| ACTIVITY |
Repeat exactly the lines of the material below that run from the "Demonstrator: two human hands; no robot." line to the "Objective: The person" line, including both, and do not carry over any pictures.

| SUPPLIED ENTRIES |
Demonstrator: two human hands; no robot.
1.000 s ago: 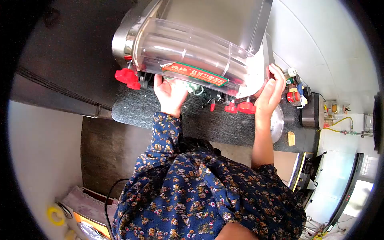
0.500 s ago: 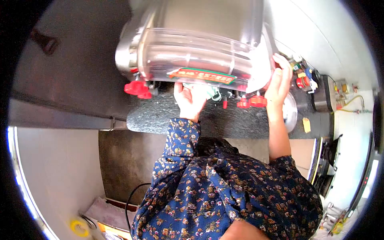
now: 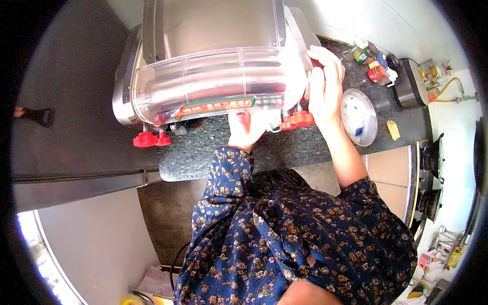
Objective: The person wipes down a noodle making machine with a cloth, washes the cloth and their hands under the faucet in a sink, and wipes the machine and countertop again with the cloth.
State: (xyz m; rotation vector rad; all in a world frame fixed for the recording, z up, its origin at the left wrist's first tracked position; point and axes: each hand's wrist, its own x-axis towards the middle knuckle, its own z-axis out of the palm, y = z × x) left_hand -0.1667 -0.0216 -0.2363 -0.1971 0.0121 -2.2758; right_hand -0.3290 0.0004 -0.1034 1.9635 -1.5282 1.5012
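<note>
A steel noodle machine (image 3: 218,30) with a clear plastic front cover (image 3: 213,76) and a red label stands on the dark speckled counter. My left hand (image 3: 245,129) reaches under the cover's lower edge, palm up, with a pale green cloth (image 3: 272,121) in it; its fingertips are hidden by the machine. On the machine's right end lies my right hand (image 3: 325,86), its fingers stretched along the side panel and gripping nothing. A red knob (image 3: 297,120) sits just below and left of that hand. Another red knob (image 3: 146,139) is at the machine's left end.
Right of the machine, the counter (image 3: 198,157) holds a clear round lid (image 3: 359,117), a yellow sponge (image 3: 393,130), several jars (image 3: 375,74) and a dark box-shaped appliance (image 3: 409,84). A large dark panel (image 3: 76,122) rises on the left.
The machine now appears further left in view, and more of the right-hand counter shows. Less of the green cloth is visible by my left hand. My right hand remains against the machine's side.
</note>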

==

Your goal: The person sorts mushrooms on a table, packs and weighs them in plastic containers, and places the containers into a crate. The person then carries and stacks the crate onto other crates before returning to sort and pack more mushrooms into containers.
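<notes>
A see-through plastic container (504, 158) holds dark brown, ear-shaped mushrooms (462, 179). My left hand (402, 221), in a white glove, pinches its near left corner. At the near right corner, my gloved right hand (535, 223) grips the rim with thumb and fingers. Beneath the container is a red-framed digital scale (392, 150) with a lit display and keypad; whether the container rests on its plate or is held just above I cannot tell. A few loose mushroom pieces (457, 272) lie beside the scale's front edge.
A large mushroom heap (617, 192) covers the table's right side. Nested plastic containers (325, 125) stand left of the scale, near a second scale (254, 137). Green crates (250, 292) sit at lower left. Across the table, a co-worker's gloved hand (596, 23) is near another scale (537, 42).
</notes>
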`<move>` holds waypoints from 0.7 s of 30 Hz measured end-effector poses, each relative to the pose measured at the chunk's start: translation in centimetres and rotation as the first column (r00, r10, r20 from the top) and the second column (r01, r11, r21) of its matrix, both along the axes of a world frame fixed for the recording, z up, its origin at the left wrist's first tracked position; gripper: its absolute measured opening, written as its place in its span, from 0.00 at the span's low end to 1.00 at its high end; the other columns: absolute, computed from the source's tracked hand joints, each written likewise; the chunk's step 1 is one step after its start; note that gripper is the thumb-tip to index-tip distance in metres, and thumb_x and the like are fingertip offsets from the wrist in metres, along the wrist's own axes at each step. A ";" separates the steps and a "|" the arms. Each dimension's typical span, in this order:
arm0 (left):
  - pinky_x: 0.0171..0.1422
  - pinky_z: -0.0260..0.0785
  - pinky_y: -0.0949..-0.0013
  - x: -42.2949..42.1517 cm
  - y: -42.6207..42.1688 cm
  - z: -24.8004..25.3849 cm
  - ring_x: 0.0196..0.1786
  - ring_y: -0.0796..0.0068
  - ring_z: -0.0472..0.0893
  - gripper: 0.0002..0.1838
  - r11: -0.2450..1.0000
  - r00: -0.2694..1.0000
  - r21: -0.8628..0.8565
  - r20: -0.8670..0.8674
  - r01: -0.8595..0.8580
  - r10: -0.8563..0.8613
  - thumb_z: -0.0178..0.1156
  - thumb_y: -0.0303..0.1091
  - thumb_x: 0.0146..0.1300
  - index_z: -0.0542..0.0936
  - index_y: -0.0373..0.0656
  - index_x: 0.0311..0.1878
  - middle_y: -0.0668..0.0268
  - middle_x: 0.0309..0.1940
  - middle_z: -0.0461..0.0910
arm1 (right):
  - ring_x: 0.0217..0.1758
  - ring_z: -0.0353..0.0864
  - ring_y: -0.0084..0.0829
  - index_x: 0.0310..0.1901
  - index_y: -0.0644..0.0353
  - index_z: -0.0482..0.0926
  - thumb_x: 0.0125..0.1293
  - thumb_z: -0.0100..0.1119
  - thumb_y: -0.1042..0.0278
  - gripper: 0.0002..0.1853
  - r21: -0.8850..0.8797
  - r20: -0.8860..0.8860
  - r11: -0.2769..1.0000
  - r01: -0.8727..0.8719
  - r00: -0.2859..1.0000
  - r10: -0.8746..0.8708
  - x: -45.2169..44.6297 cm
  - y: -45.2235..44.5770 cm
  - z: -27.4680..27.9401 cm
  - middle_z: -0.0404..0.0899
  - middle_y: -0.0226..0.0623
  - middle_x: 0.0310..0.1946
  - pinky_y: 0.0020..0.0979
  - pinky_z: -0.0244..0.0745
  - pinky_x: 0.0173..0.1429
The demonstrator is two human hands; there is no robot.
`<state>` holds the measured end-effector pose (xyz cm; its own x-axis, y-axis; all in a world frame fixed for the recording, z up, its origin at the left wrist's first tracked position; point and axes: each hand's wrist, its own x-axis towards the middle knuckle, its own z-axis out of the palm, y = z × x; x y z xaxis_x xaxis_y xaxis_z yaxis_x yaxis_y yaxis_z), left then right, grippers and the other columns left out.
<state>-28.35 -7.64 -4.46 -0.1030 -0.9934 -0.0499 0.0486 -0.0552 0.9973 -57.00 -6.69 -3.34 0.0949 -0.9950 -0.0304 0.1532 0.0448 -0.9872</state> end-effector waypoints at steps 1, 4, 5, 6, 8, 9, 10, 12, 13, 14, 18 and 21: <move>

| REPLY |
Demonstrator: two human hands; no robot.
1.000 s ago: 
0.500 s ago: 
now: 
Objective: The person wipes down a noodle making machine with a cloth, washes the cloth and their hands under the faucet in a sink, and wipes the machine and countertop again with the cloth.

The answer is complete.